Sabatino saw something worse than bad arithmetic in Bellone’s attempt to sell the county building to the Shermans.

“There’s no element of this transaction that could withstand legal scrutiny,” he says. “It was the most corrupt I’ve seen in county government since the car-leasing scandals in 1994…. Quite frankly, the Bellone administration owes a debt of gratitude to Kennedy, Browning and the union for stopping this transaction from going forward, because had it actually been consummated, my belief is that people would have wound up in jail.”

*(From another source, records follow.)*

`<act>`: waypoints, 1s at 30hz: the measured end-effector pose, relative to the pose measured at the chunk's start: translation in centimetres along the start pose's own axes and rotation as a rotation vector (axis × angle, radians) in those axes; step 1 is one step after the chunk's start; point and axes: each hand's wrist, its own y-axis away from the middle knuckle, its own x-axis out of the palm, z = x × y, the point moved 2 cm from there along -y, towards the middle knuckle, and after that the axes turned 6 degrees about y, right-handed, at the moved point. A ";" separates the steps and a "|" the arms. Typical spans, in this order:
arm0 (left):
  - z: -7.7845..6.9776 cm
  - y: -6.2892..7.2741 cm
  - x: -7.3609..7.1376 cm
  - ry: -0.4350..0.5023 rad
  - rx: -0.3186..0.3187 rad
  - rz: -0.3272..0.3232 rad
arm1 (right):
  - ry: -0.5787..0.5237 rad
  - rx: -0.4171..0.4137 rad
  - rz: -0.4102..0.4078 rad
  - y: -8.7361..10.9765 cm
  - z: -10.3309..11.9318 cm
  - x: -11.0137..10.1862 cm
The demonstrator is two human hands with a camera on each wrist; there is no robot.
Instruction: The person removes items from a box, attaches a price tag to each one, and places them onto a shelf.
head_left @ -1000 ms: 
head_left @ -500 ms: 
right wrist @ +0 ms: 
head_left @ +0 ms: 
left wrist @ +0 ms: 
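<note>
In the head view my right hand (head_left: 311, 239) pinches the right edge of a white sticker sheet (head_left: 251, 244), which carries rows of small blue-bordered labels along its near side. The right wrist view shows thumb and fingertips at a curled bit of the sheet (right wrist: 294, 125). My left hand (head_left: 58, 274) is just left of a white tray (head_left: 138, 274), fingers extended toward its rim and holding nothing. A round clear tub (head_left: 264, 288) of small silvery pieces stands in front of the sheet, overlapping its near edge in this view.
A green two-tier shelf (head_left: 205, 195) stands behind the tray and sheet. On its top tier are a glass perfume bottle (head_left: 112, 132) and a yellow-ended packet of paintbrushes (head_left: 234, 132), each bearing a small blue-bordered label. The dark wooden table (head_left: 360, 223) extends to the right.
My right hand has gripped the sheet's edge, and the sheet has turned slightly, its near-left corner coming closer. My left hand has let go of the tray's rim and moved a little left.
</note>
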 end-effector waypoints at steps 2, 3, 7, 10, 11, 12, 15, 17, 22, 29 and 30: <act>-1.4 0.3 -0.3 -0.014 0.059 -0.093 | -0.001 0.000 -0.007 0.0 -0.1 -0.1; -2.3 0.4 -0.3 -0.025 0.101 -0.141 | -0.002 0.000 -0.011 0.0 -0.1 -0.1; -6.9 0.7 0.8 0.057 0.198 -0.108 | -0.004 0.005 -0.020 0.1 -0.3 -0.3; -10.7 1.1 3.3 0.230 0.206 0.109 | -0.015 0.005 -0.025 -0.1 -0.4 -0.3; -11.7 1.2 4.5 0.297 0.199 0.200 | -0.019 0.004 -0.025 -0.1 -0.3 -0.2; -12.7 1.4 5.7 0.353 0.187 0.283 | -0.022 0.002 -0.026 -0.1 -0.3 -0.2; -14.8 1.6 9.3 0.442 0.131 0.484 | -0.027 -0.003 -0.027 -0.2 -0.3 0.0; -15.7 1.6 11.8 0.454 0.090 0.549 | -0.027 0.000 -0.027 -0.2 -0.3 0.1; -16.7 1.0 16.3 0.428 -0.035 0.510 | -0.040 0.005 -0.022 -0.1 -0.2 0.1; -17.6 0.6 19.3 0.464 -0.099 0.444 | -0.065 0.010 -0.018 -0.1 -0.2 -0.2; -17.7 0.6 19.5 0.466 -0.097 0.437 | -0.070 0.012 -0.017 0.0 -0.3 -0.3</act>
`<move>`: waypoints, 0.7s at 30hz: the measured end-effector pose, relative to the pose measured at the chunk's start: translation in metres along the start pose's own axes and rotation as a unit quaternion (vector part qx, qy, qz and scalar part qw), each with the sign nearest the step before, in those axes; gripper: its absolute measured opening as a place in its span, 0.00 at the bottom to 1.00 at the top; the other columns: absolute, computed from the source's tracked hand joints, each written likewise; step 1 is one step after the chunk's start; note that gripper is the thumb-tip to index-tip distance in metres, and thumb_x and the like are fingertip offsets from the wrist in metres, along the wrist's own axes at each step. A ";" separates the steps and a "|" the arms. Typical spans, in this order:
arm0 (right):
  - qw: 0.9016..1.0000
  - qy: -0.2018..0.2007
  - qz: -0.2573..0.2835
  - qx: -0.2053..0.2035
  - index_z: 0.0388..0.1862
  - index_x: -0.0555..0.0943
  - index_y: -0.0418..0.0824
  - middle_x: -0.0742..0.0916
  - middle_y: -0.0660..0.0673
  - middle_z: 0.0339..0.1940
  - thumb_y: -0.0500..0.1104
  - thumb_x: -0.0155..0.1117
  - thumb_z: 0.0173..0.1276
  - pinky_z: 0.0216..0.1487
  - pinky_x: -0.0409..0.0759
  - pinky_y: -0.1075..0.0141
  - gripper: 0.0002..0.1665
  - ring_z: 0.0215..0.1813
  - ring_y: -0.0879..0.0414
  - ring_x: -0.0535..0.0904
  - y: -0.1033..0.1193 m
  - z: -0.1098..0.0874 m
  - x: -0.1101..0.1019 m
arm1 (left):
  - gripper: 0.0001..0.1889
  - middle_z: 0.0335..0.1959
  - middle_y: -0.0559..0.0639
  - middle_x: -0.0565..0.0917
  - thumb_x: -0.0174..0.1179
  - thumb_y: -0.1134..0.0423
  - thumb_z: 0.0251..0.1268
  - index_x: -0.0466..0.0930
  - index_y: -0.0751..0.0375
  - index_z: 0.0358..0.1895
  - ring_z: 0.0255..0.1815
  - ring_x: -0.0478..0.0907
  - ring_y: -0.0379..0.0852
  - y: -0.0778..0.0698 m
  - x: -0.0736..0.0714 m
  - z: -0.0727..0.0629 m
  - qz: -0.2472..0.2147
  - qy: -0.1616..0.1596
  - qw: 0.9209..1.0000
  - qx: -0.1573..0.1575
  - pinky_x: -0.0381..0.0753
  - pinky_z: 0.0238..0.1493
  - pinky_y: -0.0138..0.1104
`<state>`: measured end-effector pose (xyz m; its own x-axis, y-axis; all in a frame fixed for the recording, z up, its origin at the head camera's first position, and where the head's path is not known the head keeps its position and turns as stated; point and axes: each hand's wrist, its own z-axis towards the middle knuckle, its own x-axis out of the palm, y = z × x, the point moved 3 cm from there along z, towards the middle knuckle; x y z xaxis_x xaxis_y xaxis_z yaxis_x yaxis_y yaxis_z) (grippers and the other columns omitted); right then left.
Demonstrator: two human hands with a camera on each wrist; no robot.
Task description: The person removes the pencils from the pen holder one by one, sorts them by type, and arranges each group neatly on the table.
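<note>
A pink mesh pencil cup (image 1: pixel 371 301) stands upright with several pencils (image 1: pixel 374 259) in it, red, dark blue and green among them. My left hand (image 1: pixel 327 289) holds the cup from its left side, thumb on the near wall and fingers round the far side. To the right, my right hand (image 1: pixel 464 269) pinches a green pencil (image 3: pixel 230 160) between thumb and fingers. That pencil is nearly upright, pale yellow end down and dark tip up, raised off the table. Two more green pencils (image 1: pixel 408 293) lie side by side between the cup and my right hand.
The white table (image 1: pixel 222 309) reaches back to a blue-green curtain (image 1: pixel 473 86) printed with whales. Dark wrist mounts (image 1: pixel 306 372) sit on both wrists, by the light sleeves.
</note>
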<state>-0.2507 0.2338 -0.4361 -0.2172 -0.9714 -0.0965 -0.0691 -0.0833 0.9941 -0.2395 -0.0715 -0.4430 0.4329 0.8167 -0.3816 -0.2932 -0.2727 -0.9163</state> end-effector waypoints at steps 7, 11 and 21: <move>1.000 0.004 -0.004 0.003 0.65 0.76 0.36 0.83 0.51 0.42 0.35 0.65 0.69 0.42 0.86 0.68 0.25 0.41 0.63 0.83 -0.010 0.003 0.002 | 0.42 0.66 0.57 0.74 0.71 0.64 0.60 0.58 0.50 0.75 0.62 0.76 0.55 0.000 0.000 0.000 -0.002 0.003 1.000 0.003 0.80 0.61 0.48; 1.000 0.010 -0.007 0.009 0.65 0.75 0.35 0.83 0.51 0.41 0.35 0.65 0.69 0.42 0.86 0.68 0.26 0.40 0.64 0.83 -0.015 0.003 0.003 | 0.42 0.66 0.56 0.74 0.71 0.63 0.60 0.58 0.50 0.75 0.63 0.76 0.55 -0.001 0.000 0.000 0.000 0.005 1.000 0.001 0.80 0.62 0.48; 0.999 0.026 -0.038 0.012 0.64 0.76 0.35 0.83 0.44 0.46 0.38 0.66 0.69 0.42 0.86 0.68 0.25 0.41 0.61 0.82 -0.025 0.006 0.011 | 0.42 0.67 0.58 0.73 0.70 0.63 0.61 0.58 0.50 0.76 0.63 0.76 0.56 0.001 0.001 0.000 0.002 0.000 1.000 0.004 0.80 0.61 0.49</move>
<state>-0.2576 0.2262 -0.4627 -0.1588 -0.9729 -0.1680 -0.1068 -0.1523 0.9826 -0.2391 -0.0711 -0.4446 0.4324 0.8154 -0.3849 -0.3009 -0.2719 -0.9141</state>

Sabatino mentioned how the county had signed a contract with the Shermans on July 30 last year to sell Foley “as is,” yet got the legislature to pass a resolution on Aug. 21 that would have given the buyers $1,013,886 to “correct” any heating, plumbing or electric problems. Kennedy referred to the administration’s pledge to pay the Shermans’ costs in getting a variance from the Brookhaven Zoning Board—a favor that the county wasn’t going to extend to another bidder, according to Browning. She referred to the administration’s pressuring the legislature to change the two-thirds voting requirement so a simple majority could approve the sale of a public asset—a precedent that other counties upstate are citing to dump their nursing homes, she said. Perhaps the oddest of all, Browning said, was seeing videotape of Bellone’s top people “opening doors and sneaking” the Shermans into the H. Lee Dennison Building after the security guard at the front desk had gone for the night, presumably to meet with the county executive on the top floor.

“This was a sweetheart deal,” she says, adamantly.

Bellone says he’s just doing his duty to lift the burden off Suffolk taxpayers.

“How do we tell working families who have lost child-care subsidies because of cuts we have made in this fiscal crisis that we will continue to spend their tax dollars to subsidize this facility?” he asks.

That’s a question that Rich Phillips will never have to answer.